• [Exercise]:
Below are some entries. Repeat exactly the lines from the one with "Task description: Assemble" through the one with "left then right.", and only those.

:: Data shown ::

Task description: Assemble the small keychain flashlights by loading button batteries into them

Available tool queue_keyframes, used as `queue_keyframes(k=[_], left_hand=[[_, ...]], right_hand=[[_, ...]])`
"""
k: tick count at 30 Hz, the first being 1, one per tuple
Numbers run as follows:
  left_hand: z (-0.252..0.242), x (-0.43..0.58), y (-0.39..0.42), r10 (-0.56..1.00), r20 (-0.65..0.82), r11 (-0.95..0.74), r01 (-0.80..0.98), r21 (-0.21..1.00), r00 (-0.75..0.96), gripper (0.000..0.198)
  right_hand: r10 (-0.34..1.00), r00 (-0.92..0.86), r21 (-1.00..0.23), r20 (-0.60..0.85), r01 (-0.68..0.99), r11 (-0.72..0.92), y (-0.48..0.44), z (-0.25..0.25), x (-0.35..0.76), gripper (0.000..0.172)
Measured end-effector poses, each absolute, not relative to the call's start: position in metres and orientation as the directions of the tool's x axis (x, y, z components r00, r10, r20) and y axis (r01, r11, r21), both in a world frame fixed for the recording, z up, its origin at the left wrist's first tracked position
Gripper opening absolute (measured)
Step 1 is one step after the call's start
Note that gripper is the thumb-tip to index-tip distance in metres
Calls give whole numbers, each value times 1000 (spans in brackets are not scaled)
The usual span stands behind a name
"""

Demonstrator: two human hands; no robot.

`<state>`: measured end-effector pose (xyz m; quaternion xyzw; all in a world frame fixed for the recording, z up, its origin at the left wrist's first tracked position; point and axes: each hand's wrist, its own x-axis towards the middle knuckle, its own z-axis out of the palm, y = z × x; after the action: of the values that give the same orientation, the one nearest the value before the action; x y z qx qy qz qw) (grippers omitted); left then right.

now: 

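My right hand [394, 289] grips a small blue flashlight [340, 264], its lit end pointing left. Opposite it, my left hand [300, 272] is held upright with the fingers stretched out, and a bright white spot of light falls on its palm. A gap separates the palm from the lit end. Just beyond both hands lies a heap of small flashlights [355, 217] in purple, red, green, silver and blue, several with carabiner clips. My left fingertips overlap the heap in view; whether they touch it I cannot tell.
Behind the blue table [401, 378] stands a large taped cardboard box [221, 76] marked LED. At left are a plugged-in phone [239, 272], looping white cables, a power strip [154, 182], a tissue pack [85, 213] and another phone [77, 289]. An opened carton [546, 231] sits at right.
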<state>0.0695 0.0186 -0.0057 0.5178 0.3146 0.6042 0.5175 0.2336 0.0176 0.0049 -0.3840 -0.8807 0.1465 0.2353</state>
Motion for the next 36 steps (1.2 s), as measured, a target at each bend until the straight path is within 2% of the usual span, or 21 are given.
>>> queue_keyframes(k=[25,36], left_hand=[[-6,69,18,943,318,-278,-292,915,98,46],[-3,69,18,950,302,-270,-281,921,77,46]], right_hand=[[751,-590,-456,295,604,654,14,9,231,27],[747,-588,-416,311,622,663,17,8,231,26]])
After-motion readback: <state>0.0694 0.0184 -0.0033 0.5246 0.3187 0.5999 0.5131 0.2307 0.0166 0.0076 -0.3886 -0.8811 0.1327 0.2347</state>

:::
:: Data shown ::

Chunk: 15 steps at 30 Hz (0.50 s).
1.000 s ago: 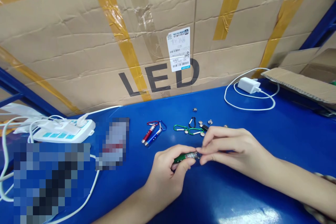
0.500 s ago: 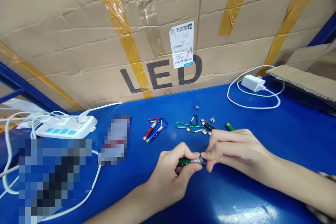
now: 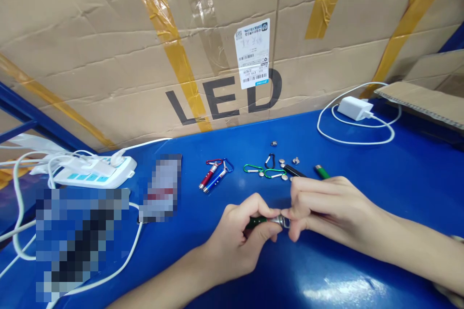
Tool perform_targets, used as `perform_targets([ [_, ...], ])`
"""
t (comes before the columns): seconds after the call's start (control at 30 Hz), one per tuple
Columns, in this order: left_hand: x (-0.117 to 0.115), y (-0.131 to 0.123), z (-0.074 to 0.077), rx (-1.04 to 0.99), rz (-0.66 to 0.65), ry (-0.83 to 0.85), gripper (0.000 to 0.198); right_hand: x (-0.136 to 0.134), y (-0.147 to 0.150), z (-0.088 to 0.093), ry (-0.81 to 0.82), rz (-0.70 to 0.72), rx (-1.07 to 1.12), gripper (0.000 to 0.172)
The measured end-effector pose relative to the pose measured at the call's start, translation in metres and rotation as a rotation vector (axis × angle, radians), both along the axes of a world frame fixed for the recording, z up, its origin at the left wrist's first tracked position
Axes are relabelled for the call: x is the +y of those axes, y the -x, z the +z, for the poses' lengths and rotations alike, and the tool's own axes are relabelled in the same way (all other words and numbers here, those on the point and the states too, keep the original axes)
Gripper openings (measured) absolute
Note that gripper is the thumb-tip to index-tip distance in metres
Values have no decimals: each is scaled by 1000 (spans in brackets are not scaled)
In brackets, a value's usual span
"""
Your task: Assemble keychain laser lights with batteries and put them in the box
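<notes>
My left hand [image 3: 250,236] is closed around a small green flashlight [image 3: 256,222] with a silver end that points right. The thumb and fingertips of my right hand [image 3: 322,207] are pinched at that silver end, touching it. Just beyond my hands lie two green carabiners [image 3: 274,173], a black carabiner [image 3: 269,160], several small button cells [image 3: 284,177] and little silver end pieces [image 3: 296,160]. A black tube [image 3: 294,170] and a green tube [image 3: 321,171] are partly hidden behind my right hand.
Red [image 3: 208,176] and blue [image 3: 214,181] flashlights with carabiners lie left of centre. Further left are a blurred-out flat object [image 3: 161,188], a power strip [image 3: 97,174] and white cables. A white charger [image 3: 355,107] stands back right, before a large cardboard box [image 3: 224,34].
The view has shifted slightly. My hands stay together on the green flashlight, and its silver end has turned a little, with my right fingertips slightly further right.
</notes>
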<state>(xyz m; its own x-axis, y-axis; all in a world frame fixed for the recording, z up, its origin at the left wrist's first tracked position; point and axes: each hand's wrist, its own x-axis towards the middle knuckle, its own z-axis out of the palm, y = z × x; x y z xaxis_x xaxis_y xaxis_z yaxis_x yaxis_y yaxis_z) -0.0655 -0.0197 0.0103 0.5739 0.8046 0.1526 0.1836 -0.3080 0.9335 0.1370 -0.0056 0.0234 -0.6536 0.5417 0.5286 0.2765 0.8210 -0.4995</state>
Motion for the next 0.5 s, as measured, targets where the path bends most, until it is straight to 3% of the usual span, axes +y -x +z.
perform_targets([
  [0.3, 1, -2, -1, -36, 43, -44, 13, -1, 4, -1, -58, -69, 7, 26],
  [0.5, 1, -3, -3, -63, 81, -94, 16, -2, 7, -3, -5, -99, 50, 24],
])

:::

• [Solution below]:
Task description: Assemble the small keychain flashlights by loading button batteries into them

Available tool queue_keyframes, used as `queue_keyframes(k=[_], left_hand=[[_, ...]], right_hand=[[_, ...]])`
"""
k: tick count at 30 Hz, the first being 1, one per tuple
Numbers run as follows:
  left_hand: z (-0.252..0.242), x (-0.43..0.58), y (-0.39..0.42), r10 (-0.56..1.00), r20 (-0.65..0.82), r11 (-0.95..0.74), r01 (-0.80..0.98), r21 (-0.21..1.00), r00 (-0.75..0.96), gripper (0.000..0.198)
  right_hand: r10 (-0.34..1.00), r00 (-0.92..0.86), r21 (-1.00..0.23), r20 (-0.60..0.85), r01 (-0.68..0.99), r11 (-0.72..0.92), y (-0.48..0.44), z (-0.25..0.25), x (-0.35..0.76), gripper (0.000..0.172)
Measured end-effector poses, each absolute, not relative to the call's start: position in metres and orientation as the directions of the tool's x axis (x, y, z components r00, r10, r20) and y axis (r01, r11, r21), both in a world frame fixed for the recording, z up, its origin at the left wrist's first tracked position
Gripper opening absolute (measured)
Step 1 is one step after the call's start
Note that gripper is the thumb-tip to index-tip distance in metres
Calls give whole numbers, each value times 1000 (spans in brackets are not scaled)
The usual span stands behind a name
"""

Demonstrator: two human hands; no robot.

`<state>`: measured end-effector pose (xyz m; quaternion xyzw; all in a world frame fixed for the recording, z up, its origin at the left wrist's first tracked position; point and axes: each hand's wrist, its own x-axis towards the middle knuckle, its own z-axis out of the palm, y = z × x; after the action: of the values that give the same orientation, the one nearest the value before the action; x y z qx qy qz qw) (grippers omitted); left then right.

What is written here forms the complete answer.